> [Exercise aim]:
Below are some records. Print exactly the lines between the one holding "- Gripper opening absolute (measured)" and the one holding "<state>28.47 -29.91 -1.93", inclusive, and nothing else.

> [Records from a dataset]:
┌──
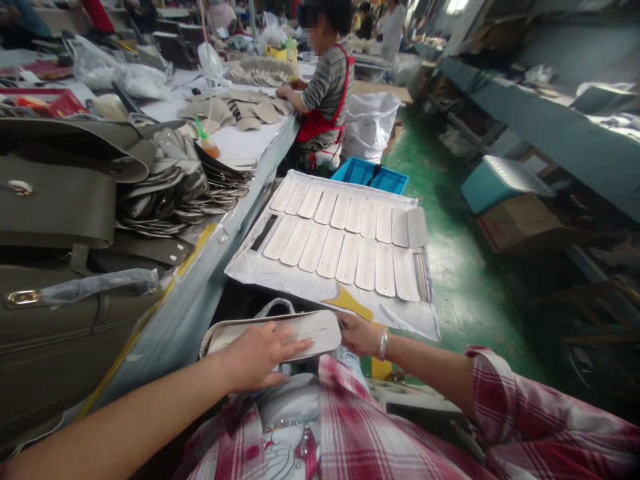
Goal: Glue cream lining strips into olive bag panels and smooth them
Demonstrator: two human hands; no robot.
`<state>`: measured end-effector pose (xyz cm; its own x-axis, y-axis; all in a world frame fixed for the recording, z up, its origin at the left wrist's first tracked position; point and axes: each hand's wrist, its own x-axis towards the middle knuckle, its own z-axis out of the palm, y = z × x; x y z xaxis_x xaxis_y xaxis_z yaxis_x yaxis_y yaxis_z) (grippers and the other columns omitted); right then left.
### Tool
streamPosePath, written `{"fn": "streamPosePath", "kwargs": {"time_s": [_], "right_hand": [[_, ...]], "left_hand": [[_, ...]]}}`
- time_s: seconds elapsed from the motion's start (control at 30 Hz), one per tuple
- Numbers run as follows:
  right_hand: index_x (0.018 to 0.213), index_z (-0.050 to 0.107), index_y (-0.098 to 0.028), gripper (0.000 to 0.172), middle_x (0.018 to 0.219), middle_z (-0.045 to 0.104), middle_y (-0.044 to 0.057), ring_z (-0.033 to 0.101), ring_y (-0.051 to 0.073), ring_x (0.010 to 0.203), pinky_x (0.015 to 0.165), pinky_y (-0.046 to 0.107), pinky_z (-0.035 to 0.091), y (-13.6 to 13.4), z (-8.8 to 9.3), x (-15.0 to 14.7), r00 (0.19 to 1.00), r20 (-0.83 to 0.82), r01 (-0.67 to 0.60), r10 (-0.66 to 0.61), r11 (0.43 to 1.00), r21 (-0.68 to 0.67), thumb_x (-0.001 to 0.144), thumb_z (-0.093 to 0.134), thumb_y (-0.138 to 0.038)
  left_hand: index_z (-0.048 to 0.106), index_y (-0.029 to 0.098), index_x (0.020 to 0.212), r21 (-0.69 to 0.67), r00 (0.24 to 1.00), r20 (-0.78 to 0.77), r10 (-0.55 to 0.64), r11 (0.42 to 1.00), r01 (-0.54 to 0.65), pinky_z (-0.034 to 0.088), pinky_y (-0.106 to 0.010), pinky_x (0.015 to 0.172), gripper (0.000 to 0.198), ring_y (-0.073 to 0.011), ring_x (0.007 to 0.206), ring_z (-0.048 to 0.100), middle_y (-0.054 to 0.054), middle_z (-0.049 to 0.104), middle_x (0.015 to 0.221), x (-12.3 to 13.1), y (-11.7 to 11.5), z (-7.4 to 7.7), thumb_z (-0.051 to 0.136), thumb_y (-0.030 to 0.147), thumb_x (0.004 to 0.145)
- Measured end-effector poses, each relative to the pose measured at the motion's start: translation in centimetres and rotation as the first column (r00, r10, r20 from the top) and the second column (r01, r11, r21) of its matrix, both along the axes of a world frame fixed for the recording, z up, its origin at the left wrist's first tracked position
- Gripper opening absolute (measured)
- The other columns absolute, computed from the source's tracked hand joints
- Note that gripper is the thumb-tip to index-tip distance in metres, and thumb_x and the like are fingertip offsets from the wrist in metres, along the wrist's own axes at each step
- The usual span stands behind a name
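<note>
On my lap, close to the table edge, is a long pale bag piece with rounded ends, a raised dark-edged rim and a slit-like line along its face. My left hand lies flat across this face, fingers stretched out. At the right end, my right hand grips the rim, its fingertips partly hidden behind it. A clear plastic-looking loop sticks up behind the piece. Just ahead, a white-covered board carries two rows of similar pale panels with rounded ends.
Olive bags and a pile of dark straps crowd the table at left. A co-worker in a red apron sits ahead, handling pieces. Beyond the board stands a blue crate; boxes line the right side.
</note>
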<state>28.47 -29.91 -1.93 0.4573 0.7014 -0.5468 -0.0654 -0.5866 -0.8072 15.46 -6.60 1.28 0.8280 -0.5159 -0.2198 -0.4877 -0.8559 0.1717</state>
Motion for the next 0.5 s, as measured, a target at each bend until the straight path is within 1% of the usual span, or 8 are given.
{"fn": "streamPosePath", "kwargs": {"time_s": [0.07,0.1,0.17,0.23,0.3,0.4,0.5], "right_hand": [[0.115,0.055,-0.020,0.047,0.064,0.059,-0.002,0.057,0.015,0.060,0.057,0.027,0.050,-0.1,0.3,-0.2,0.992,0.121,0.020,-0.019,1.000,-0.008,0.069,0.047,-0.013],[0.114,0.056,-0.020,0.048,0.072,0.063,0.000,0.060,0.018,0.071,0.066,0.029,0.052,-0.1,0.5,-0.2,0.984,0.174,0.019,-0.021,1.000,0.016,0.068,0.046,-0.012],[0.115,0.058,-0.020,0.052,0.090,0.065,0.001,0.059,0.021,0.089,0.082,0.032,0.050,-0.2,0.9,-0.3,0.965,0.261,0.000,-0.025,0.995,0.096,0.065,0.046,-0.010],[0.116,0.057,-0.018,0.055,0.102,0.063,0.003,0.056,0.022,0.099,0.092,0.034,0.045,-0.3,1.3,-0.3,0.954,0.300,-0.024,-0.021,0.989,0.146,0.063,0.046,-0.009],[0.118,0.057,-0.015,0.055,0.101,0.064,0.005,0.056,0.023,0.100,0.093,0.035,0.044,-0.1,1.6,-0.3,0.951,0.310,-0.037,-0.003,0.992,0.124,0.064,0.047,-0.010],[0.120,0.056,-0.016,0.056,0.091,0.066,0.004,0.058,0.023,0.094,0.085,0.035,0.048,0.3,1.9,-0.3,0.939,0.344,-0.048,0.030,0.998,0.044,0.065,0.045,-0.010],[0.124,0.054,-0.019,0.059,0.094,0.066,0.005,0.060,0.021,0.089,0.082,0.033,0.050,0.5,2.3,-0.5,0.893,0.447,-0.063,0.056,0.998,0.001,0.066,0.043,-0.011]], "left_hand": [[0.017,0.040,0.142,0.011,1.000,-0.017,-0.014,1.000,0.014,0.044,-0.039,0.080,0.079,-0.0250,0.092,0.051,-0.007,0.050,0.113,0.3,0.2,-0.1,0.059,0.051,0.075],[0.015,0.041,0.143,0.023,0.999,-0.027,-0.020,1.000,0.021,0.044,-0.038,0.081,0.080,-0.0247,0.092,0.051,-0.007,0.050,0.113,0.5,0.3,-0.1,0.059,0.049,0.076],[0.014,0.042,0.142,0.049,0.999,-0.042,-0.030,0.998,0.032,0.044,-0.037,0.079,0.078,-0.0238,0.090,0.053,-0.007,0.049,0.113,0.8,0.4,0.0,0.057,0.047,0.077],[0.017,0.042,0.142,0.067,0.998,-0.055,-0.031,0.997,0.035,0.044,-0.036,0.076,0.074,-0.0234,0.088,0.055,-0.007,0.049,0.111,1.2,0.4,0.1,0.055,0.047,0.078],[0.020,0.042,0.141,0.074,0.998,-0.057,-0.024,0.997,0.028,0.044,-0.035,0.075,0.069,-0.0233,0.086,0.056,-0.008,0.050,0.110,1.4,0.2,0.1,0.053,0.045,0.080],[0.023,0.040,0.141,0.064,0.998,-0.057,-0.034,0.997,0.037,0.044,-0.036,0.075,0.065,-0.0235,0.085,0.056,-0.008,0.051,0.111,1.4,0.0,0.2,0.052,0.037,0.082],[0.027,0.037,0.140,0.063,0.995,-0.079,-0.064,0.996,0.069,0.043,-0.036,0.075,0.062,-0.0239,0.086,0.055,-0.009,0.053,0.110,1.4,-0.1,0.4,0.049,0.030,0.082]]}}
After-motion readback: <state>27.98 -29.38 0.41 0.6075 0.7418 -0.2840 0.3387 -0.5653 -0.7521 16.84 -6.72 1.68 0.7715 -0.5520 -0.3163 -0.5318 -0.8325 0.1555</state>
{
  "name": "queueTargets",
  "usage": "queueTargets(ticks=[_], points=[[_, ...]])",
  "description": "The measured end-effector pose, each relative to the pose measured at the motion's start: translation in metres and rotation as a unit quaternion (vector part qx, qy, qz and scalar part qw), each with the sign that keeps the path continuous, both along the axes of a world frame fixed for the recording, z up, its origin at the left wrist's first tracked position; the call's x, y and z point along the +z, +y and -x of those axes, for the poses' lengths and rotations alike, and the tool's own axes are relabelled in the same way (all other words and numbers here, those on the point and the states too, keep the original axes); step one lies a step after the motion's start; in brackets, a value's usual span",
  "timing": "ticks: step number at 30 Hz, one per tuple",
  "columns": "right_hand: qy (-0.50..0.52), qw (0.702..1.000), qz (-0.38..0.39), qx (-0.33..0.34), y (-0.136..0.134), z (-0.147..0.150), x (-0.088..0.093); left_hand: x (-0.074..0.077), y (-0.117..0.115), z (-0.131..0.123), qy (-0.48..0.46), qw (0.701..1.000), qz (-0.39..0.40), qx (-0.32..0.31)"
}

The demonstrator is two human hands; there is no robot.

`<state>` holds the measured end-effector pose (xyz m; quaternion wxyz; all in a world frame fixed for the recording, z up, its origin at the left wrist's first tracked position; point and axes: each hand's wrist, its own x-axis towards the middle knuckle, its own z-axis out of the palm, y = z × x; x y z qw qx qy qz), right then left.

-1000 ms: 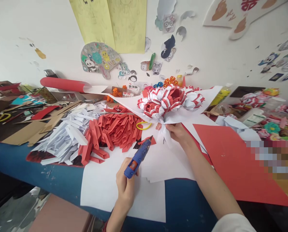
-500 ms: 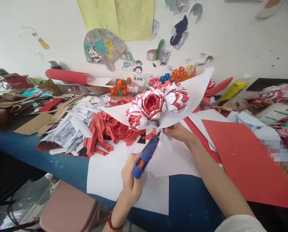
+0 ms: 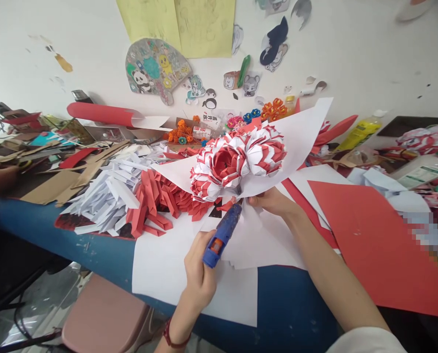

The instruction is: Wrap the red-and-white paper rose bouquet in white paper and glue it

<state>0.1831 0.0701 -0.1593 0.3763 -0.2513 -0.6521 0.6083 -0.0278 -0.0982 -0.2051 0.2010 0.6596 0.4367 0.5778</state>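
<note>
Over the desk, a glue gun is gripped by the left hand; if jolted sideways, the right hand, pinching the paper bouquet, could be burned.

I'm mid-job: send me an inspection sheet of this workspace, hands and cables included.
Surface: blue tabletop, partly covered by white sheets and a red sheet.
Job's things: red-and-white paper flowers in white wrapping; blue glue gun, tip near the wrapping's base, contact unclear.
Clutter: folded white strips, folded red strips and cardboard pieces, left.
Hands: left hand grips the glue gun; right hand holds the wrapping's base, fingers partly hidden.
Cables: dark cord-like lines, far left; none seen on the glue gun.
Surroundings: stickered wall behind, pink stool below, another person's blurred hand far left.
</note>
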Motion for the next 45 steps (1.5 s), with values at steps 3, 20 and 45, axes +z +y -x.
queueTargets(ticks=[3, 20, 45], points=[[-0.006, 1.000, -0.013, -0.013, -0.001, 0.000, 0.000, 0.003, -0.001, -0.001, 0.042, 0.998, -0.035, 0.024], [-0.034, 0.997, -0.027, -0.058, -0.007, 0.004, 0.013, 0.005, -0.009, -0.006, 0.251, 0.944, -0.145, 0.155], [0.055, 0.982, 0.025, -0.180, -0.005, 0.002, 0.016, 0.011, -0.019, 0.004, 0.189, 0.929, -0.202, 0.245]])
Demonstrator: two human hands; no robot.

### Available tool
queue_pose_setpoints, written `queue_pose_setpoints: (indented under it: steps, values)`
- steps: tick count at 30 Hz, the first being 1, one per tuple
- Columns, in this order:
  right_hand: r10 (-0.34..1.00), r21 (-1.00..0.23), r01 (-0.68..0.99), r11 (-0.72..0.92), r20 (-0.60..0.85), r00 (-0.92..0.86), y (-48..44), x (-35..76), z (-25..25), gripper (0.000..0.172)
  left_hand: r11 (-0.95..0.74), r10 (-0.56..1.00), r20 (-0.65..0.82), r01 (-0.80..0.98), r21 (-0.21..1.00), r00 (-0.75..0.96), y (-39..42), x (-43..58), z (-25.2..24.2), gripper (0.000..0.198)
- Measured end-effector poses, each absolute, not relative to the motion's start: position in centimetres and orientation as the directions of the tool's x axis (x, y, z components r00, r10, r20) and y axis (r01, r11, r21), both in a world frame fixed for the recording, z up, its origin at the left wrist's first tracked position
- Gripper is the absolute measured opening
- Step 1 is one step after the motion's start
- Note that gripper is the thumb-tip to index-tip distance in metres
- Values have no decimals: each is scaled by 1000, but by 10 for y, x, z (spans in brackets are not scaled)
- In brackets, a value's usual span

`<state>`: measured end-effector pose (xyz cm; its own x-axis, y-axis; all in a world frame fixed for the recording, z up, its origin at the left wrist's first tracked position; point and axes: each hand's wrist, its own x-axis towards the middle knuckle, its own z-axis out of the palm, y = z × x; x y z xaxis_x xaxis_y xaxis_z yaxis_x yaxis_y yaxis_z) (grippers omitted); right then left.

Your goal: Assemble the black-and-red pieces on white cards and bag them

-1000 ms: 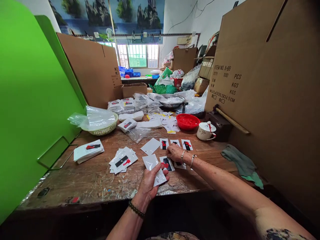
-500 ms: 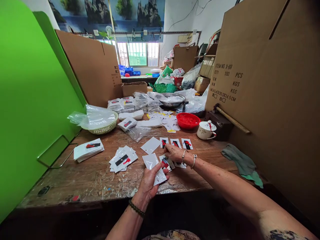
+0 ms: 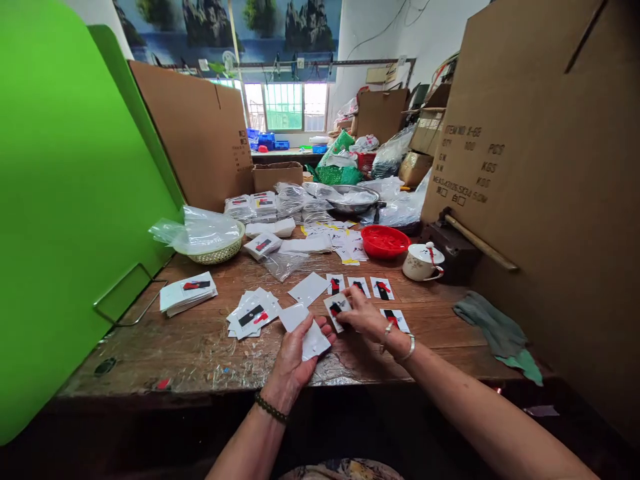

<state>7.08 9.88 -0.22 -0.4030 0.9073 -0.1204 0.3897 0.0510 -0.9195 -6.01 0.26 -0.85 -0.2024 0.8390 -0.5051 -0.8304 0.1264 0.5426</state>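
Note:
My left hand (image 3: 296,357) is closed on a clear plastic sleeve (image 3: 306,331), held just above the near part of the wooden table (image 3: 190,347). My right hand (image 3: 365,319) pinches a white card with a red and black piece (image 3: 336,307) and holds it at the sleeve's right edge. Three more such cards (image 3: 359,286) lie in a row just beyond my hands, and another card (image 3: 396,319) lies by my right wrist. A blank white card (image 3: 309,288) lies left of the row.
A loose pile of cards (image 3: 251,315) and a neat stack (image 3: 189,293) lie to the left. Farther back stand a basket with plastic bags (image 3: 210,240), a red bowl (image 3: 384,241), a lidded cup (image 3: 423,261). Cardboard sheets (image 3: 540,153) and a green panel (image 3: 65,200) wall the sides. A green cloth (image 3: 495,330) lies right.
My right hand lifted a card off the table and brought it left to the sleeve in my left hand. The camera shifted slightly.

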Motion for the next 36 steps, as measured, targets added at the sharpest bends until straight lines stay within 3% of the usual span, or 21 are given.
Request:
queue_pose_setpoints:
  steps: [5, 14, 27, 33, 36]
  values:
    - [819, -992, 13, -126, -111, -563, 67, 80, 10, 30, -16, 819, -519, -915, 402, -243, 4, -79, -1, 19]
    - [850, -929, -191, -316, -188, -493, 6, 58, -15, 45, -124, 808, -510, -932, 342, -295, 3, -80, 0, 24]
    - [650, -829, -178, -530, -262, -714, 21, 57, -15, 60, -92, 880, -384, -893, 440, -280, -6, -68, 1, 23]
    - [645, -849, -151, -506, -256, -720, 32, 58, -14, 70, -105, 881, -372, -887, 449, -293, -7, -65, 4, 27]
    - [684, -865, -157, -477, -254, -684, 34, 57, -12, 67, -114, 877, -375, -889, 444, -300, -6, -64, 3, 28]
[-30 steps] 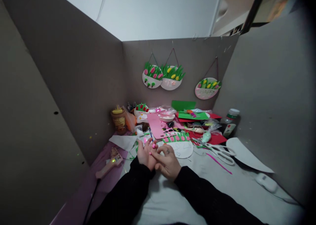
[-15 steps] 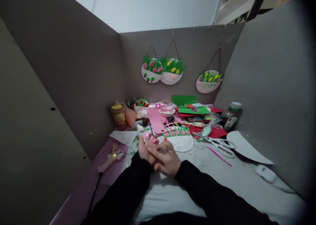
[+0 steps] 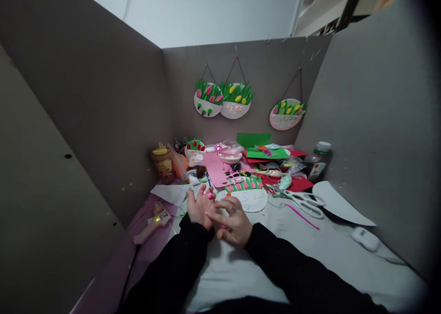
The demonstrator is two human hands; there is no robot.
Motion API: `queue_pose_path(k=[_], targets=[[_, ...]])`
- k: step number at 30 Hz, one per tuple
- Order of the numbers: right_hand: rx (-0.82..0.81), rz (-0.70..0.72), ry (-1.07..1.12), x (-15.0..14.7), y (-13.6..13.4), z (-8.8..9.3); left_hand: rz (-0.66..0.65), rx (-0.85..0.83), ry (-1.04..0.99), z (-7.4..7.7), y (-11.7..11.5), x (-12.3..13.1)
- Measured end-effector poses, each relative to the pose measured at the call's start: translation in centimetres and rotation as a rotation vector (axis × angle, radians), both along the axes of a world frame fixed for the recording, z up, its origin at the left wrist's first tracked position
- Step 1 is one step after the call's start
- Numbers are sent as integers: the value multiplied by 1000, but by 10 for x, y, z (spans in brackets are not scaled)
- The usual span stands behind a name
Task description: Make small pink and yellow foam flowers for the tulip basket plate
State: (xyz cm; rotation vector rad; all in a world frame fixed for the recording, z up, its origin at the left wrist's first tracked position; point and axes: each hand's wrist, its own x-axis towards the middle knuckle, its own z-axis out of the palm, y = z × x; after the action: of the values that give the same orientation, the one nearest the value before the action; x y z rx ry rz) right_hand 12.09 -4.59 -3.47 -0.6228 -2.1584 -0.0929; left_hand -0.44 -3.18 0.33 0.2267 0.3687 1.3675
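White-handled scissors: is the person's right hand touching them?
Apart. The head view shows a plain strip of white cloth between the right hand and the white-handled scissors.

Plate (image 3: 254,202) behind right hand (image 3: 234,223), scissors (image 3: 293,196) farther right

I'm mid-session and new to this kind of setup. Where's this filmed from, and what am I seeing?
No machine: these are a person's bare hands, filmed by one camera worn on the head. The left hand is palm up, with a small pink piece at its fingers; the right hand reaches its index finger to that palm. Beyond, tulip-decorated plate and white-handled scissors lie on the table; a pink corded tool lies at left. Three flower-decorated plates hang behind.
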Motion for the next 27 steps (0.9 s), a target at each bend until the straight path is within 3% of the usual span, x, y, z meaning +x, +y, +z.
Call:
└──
> [Expected output]:
- Gripper opening absolute (measured)
- The other columns absolute, computed from the source's tracked hand joints
- Note that gripper is the thumb-tip to index-tip distance in metres, and thumb_x and the like are fingertip offsets from the wrist in metres, along the wrist's own axes at each step
- The usual span stands behind a name
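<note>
On my lap, close to the table edge, is a long pale bag piece with rounded ends, a raised dark-edged rim and a slit-like line along its face. My left hand lies flat across this face, fingers stretched out. At the right end, my right hand grips the rim, its fingertips partly hidden behind it. A clear plastic-looking loop sticks up behind the piece. Just ahead, a white-covered board carries two rows of similar pale panels with rounded ends.
Olive bags and a pile of dark straps crowd the table at left. A co-worker in a red apron sits ahead, handling pieces. Beyond the board stands a blue crate; boxes line the right side.
</note>
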<state>28.47 -29.91 -1.93 0.4573 0.7014 -0.5468 -0.0654 -0.5866 -0.8072 15.46 -6.60 1.28 0.8280 -0.5159 -0.2198 -0.4877 -0.8559 0.1717</state>

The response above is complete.